> [TASK TO COMPLETE]
Only one stretch of the listing below is wanted. Begin at the line that has "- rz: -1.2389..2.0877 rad", stop after the line that has "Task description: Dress", and repeat every line in between exactly.

> [SOURCE DATA]
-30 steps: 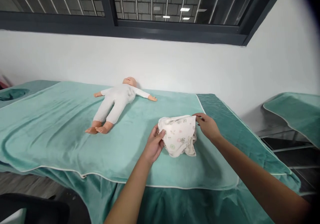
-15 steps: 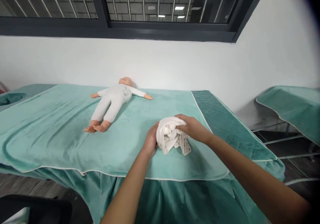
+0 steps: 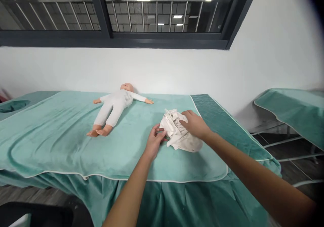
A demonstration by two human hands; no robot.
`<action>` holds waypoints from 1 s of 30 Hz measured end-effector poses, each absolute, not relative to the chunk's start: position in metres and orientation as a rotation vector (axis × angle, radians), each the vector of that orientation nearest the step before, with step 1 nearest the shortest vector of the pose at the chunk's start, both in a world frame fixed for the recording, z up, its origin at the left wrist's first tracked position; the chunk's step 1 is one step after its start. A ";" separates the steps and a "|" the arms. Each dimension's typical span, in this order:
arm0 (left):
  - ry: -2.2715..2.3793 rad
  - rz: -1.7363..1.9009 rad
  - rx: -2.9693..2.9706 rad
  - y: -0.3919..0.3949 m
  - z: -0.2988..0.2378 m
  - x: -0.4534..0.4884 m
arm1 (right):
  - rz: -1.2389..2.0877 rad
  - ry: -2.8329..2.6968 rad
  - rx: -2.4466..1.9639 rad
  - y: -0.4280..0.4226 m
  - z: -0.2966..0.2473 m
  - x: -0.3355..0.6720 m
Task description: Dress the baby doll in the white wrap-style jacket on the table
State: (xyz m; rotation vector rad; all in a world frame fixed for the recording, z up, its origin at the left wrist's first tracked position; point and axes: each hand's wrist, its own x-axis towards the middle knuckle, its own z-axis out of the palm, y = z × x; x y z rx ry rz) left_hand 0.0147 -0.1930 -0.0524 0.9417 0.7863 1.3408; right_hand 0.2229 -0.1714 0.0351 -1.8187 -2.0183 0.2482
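A crumpled white cloth garment [image 3: 177,131] is bunched between my hands over the right part of the green sheet [image 3: 141,166]. My left hand [image 3: 154,141] is at its left edge, with the thumb and fingers pinching the fabric. From the upper right, my right hand [image 3: 194,123] grips the bundle, its fingertips partly hidden in the folds. Farther back on the left, a baby doll [image 3: 113,107] in a white suit lies on its back, arms spread and feet towards me.
A dark-framed window [image 3: 162,39] with bars outside is above the white wall [image 3: 162,68]. Another green-covered bed [image 3: 298,109] stands at the right on a metal frame. At the bottom left is a black chair or stool [image 3: 50,215].
The bundle has loosened and spread out to the right, its folds opening. My right hand has moved slightly to the right. The camera has tilted up a little; the doll stays put.
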 end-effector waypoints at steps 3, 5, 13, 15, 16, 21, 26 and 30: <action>0.838 1.297 0.946 -0.191 -0.052 0.016 | -0.107 -2.182 -1.598 -0.188 0.022 0.207; 0.861 1.276 0.959 -0.191 -0.051 0.017 | -0.195 -2.242 -1.589 -0.195 0.017 0.200; 0.929 1.282 1.065 -0.193 -0.053 0.022 | -0.060 -2.419 -1.512 -0.200 0.015 0.189; 0.908 1.328 1.014 -0.195 -0.056 0.021 | -0.080 -2.393 -1.552 -0.199 0.016 0.190; 0.881 1.363 0.978 -0.195 -0.057 0.021 | -0.110 -2.374 -1.576 -0.199 0.017 0.191; 0.650 1.486 0.721 -0.199 -0.053 0.014 | -0.241 -2.210 -1.670 -0.191 0.021 0.223; 0.607 1.458 0.492 -0.198 -0.049 0.008 | -0.155 -1.631 -1.697 -0.187 0.026 0.268; 0.583 1.442 0.577 -0.198 -0.049 0.008 | -0.043 -1.860 -1.334 -0.203 0.018 0.247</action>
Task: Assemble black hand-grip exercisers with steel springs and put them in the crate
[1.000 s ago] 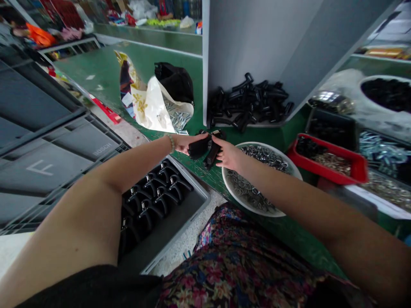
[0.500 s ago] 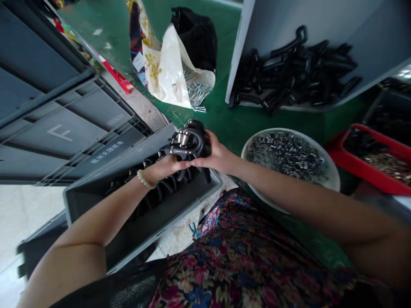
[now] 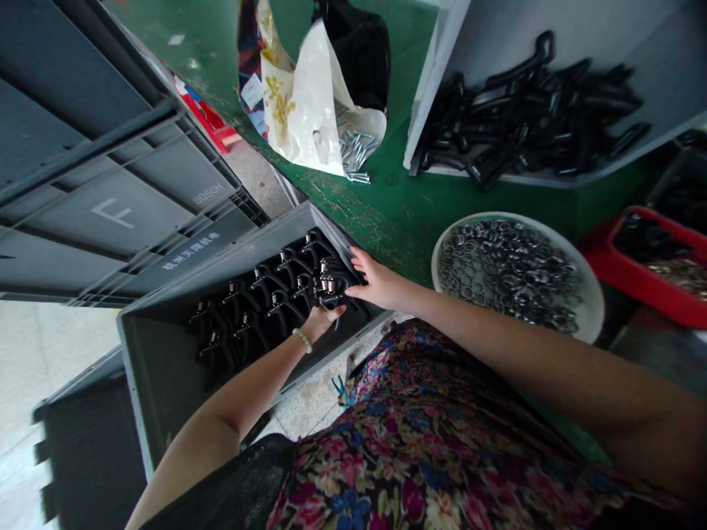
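Down into the crate [image 3: 157, 372] went black handles [image 3: 343, 275], left hand [image 3: 320, 322] gripping, right hand [image 3: 381, 285] half-open, touching.

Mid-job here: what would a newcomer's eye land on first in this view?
Probably the floral garment, bright at the bottom, and the white bowl of metal rings on the green table. Next, the red tray at the right edge. Near the centre, the left hand and right hand are at black parts above or in the grey crate.
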Action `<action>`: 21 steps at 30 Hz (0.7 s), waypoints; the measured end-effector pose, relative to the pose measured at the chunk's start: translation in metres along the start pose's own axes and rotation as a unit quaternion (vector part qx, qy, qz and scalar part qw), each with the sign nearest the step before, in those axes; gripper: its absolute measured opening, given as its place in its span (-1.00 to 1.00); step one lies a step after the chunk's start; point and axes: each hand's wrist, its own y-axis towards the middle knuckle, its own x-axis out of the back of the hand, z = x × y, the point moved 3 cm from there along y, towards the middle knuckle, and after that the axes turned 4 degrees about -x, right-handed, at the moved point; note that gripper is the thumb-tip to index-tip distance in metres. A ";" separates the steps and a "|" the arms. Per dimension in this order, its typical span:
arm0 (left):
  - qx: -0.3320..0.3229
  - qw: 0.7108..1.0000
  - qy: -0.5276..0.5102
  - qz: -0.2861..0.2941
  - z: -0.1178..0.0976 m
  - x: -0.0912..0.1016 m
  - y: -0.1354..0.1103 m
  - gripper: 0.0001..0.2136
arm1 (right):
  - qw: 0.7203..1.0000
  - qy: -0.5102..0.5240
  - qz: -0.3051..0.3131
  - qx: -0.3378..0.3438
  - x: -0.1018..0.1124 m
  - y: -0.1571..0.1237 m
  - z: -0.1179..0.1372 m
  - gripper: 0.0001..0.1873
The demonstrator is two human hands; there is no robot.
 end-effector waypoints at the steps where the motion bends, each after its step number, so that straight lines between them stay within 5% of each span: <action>1: 0.005 1.000 0.011 -0.005 0.004 -0.002 0.002 -0.50 | 1.000 0.025 -0.002 0.008 0.011 -0.010 0.004 -0.10; 10: 0.034 0.998 0.044 -0.009 0.041 -0.025 0.005 -0.49 | 0.994 0.073 -0.072 -0.041 0.084 -0.114 -0.001 -0.43; 21: 0.033 0.986 0.137 0.089 0.045 -0.013 -0.018 -0.33 | 0.985 0.097 -0.122 -0.078 0.116 -0.157 -0.030 -0.48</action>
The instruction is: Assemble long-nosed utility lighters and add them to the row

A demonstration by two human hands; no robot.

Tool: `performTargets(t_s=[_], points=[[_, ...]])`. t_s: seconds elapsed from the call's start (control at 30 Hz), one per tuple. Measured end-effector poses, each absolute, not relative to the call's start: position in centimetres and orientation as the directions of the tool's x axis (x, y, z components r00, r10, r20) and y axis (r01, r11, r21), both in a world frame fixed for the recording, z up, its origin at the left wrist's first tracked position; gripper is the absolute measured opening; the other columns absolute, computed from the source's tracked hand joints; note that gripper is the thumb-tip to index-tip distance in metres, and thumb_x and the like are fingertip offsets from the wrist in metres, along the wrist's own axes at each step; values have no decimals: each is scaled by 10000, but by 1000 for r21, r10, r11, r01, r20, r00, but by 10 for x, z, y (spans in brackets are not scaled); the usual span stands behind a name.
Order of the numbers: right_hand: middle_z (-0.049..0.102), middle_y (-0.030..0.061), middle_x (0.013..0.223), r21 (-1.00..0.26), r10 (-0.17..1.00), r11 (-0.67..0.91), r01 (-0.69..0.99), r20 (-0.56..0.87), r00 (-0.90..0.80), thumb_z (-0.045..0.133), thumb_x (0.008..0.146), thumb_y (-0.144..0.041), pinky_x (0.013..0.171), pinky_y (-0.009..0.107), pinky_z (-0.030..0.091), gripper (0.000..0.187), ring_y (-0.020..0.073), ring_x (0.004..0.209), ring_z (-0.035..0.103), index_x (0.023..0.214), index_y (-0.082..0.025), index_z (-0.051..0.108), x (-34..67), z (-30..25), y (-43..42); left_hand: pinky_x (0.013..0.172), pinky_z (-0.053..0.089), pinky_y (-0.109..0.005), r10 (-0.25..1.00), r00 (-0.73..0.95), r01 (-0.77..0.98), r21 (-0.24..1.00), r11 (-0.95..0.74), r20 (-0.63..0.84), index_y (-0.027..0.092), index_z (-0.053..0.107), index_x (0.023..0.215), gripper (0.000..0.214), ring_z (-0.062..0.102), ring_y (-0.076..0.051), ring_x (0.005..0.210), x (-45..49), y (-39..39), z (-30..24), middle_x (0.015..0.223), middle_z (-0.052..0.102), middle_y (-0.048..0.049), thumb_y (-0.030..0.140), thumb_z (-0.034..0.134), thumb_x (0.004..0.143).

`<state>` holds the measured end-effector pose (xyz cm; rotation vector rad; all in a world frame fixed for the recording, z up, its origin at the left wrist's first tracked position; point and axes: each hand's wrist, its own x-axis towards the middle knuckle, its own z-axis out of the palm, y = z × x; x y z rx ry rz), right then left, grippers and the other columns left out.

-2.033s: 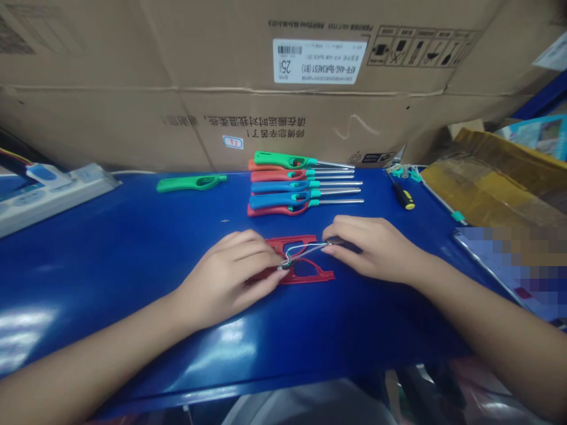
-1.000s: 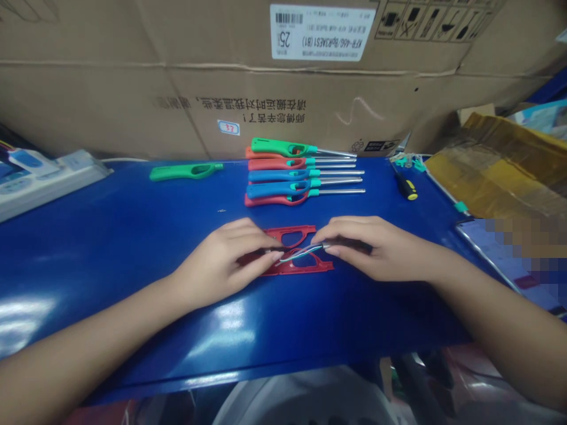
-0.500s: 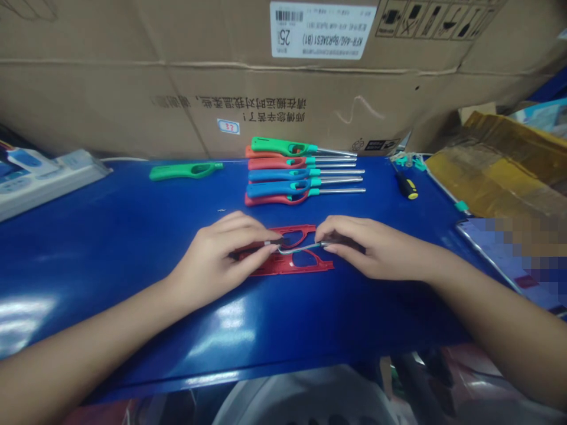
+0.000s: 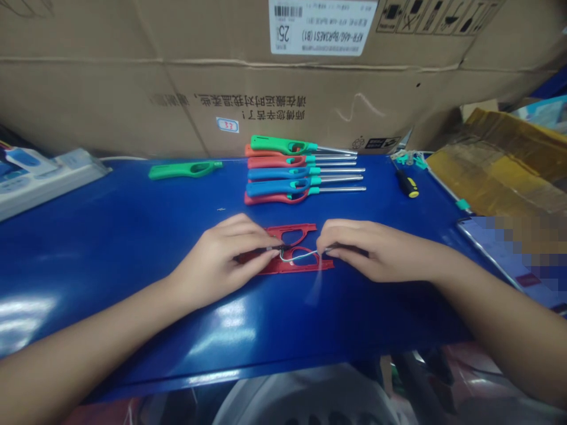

> [ANSWER SPACE]
  - rz: -1.2389..2.0877 rad
  - ry: -2.8329..2.6968 rad
  - rx: -2.4466..1.9639 rad
  - y: -0.4280..0.4226 m
  - z: -0.2966..0.2473 m
  - x: -0.3355..0.6720 m
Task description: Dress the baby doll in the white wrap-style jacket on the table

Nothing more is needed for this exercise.